If say a UA inbound flight was already enroute to LGA and would arrive prior to the F9 aircraft it's departure is more assured to be out of LGA earlier. ATC is pretty good at this. FIFO But every go around creates a very dynamic situation.

Also if in addition to local weather ATC may put an airspace flow program into effect and F9 wasn't willing or able to file a flight plan flying around other weather (more $$ fuel burn) and UA was well that's a different issue.

If you posted the date and flight we could look at it more closely vs the UA flights.
I don't see where what I said was not apples to apples. I'm not looking at flights *out of* LGA, I'm looking only at direct late morning flights from DEN *to* LGA. I know there are myriad reasons there may be differences, but I am looking specifically at days when the airlines have reported their delays are due to weather (and not things like the inbound flight is late or something - I filtered those out based on the reported cause of delay information). In other words, in these cases the planes are at the gate and there are no airline-specific problems.

So for some examples, look at 1/30 and 1/31 last week (I looked on Flightaware for this example). The weather in Denver was not an issue, but as is common there were weather delays at LGA. Fair enough, but how were the three DEN-LGA flights scheduled in the 10:00 hour affected?
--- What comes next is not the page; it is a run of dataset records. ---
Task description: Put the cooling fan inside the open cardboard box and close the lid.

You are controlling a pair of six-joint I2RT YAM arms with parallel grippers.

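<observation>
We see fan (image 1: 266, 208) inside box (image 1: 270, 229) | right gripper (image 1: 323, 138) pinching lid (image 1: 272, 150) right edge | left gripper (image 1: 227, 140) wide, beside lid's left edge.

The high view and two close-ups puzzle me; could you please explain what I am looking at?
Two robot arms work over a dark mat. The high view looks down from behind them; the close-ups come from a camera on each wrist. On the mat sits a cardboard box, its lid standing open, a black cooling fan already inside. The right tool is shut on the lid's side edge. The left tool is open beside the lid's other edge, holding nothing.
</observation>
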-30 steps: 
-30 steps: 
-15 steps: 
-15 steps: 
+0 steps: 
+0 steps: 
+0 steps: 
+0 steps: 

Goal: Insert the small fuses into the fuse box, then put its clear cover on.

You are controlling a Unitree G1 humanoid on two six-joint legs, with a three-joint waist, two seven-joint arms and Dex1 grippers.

United 310 (a 757) is regularly scheduled to leave at 10:20AM, and those two days departure times were 10:50AM and 10:55AM. Delta 928 (an A320) is regularly scheduled to depart at 10:50AM - those two days departure was at 1:48PM and 11:23AM respectively. Frontier 510 is scheduled for 10:50AM also (and also an A320) - its departure times for those two days were 3:22PM and 2:23PM.

So, three flights, three airlines, same origin, same destination, scheduled departure times within half an hour of one another, inbound flights not an issue, nothing but the weather (at least reported) as an issue. Yet United was delayed about half an hour each day, Delta was delayed 3 hours the first day and half an hour the other, while Frontier was delayed 4-1/2 and 3-1/2 hours.

Assuming that ATC at LGA is calling the shots as to who leaves when (which is what I was told by Frontier and I have no reason to think that's not true), I'm trying to understand what is the basis for these differences. As I noted in my earlier post, looking at 11 months of daily data for United and Frontier for this route and time suggests these are not random, isolated incidents but reflect a pattern. I found that over 4 times out of 5 when Frontier had a lengthy weather-related delay, United did not. Presumably there is some reason for this pattern, I just don't know what it is.